Still managed to get to the gym though and then take the missus shopping

Everbody happy!


----------



## homer (Dec 2, 2005)

hi steedee glad to see you back on it buddy good luck mate ill be there to watch ya


----------



## Steedee (Aug 4, 2005)

homer said:


> hi steedee glad to see you back on it buddy good luck mate ill be there to watch ya


Hello bud!!! Hows it going?

Yes mate gonna have a nother crack at the whip and see if I can do some real damage. Gonna come in bigger and in much better condition this time so fingers crossed!!

Done any shows recently bud??


----------



## Magic Torch (May 30, 2005)

Dude I'd personally do some more cardio! twice a week doesnt really seem too much IMO?

Even 15min cross trainer after weight will be better!
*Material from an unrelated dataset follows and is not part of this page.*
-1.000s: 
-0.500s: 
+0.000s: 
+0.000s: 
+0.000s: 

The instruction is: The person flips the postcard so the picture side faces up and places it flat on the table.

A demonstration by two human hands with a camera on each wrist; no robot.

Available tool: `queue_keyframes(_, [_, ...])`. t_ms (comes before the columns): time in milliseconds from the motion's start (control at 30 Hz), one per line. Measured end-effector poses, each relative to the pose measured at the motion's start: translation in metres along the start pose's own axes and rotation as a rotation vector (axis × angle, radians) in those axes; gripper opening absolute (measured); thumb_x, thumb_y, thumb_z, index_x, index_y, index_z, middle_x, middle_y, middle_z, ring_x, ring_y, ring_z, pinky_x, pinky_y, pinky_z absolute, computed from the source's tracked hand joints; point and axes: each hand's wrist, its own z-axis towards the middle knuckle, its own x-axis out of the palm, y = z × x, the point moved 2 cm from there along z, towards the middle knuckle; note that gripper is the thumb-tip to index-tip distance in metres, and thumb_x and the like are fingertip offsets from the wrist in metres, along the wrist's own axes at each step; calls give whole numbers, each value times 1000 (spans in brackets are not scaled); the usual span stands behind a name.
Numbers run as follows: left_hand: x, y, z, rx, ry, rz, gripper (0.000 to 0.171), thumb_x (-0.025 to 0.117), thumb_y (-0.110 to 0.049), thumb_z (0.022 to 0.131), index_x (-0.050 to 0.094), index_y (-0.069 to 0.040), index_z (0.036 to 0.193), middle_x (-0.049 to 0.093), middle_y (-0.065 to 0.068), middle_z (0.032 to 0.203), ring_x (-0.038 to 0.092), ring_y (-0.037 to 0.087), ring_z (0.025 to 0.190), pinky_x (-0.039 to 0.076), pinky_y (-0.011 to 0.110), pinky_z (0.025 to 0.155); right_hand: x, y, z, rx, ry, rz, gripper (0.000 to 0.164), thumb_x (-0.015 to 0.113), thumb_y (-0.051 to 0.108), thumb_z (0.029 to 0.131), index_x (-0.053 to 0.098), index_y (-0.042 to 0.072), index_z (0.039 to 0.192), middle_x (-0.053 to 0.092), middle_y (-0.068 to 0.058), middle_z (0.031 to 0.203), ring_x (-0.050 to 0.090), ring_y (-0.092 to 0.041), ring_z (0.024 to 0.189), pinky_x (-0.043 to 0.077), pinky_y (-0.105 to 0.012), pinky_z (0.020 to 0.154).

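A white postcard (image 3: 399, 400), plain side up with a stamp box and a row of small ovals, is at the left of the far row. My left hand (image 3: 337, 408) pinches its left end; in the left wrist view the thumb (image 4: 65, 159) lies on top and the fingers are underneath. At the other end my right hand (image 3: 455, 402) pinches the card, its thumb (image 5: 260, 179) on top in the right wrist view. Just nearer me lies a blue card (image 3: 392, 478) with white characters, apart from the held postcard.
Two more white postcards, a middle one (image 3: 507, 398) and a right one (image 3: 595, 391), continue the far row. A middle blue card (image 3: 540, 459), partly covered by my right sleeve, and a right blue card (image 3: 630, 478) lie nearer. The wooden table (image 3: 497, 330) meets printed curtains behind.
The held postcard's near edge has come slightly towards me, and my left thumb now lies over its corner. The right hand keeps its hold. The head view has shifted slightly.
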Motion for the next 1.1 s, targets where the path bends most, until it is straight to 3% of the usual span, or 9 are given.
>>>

I understand that you might not wanna as when you start the actually comp prep you'll be doing loads but just a little ED would help the metabolism?


----------



## Steedee (Aug 4, 2005)

Magic Torch said:


> Dude I'd personally do some more cardio! twice a week doesnt really seem too much IMO?
> 
> Even 15min cross trainer after weight will be better! I understand that you might not wanna as when you start the actually comp prep you'll be doing loads but just a little ED would help the metabolism?


I know mate.

Your right.

I HATE cardio. Lmao.

When I was getting ready for last show I hated it with a passion. Its soooo boring. Atleast when you have a contest looming you know you have to do it.

I could really do with getting a treadmill at home but we just have no room. I would much prefer to do my cardio in the morning. Once my pup gets older I can take him out for longer walks which willhelp.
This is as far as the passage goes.